§ **Information shown**:
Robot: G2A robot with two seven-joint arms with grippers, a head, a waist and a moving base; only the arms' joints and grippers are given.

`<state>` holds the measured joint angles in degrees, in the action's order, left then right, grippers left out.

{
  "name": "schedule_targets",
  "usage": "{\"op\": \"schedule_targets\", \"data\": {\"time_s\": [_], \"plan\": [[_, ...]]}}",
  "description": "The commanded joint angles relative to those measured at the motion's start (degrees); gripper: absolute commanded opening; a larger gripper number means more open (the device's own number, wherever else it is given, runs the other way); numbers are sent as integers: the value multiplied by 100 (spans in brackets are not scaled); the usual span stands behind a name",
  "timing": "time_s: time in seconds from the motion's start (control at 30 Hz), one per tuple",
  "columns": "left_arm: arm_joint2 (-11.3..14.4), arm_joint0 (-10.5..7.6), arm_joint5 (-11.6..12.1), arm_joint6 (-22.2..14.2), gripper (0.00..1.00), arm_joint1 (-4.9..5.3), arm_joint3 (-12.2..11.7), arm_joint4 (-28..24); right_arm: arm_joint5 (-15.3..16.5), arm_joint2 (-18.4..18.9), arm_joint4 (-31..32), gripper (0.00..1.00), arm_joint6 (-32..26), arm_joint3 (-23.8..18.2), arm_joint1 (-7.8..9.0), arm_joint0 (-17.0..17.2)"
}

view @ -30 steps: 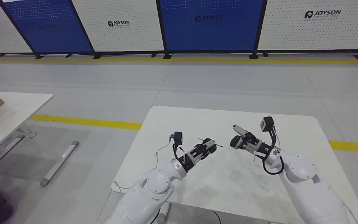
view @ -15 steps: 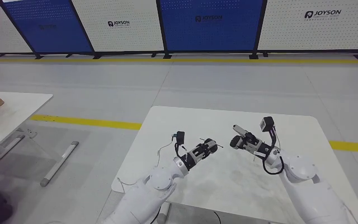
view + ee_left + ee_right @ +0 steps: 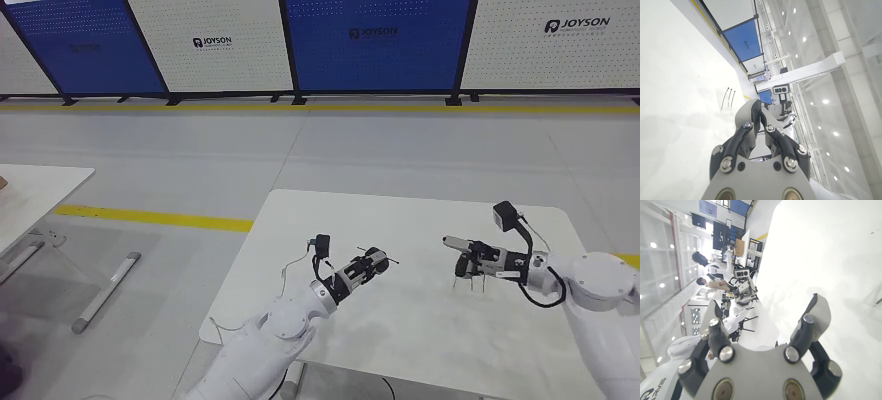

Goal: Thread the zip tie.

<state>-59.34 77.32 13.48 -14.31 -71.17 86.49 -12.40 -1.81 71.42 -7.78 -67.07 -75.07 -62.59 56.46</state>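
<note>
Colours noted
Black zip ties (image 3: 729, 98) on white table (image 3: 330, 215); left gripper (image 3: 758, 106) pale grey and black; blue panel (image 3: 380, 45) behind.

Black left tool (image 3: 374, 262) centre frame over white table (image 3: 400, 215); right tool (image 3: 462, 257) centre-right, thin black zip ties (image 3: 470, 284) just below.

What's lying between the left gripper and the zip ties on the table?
Nothing: in the left wrist view the white table is bare between the left gripper and the three zip ties.
</note>
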Motion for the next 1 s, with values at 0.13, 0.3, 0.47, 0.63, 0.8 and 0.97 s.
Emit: {"op": "schedule_targets", "data": {"time_s": [0.13,0.3,0.47,0.63,0.8,0.97], "plan": [[0,0,0,0,0,0,0,0,13,-3,-31,100,13,5,-2,4],[0,0,0,0,0,0,0,0,16,-6,6,100,52,-5,-1,11],[0,0,0,0,0,0,0,0,-303,-35,927,100,-209,-267,100,-168],[0,0,0,0,0,0,0,0,-548,63,1443,100,-962,-342,222,-495],[0,0,0,0,0,0,0,0,-828,-283,2204,100,-1105,-1,231,-1000],[0,0,0,0,0,0,0,0,-828,-283,2204,100,-1105,-1,231,-1000]]}}
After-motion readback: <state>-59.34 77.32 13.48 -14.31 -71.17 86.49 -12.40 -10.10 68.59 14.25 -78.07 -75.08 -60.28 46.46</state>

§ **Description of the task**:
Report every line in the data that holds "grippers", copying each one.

§ **Your response**:
Robot: G2A robot with two seven-joint arms with grippers, a head, a waist and a moving base; only the arms' joints and grippers are given.
`<state>` holds the measured joint angles in degrees, in the action's order, left then right, grippers left out.

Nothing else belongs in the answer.